# [Problem requirements]
All lines in the material below that hold "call" should be found and copied.
[Collected data]
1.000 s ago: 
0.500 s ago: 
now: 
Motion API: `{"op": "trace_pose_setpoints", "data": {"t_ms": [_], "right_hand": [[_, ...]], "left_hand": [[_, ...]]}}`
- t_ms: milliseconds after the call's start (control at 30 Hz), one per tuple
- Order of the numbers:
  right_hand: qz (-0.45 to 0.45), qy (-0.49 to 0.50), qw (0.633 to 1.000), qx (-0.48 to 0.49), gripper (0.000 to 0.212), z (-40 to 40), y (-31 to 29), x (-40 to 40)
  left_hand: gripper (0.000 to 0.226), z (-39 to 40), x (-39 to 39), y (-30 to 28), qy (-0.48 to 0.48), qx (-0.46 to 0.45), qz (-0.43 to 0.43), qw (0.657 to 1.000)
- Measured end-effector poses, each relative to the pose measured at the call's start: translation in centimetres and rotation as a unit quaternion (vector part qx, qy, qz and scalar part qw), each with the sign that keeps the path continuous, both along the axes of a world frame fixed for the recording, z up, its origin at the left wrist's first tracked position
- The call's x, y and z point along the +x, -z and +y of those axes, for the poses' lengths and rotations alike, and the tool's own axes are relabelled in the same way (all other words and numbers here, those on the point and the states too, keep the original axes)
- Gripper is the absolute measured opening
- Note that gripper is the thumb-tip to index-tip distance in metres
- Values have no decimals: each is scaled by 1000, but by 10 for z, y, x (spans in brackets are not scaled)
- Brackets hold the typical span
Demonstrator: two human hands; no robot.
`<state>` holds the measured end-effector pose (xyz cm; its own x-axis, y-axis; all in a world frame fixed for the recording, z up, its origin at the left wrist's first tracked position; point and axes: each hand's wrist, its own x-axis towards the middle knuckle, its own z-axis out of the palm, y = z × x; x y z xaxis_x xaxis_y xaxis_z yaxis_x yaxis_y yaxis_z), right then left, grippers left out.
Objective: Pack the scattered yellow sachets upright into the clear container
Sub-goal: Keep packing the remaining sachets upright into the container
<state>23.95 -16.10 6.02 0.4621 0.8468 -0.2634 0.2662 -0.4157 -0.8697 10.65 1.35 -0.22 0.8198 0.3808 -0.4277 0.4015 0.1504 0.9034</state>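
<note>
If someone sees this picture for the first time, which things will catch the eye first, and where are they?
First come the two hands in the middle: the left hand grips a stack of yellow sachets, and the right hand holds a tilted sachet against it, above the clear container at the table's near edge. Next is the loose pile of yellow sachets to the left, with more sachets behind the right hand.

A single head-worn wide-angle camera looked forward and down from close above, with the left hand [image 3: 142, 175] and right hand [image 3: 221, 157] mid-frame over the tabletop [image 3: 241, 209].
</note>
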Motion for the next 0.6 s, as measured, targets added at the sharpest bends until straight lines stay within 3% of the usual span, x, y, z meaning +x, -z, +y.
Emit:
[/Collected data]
# [Finished task]
- t_ms: milliseconds after the call's start (control at 30 Hz), one per tuple
- Measured end-effector poses, each relative to the pose measured at the call's start: translation in centimetres and rotation as a unit quaternion (vector part qx, qy, qz and scalar part qw), each with the sign that keeps the path continuous, both along the axes of a world frame fixed for the recording, z up, its origin at the left wrist's first tracked position
- The call's x, y and z point along the +x, -z and +y of those axes, for the poses' lengths and rotations alike, and the tool's own axes are relabelled in the same way (all other words and numbers here, those on the point and the states too, keep the original axes)

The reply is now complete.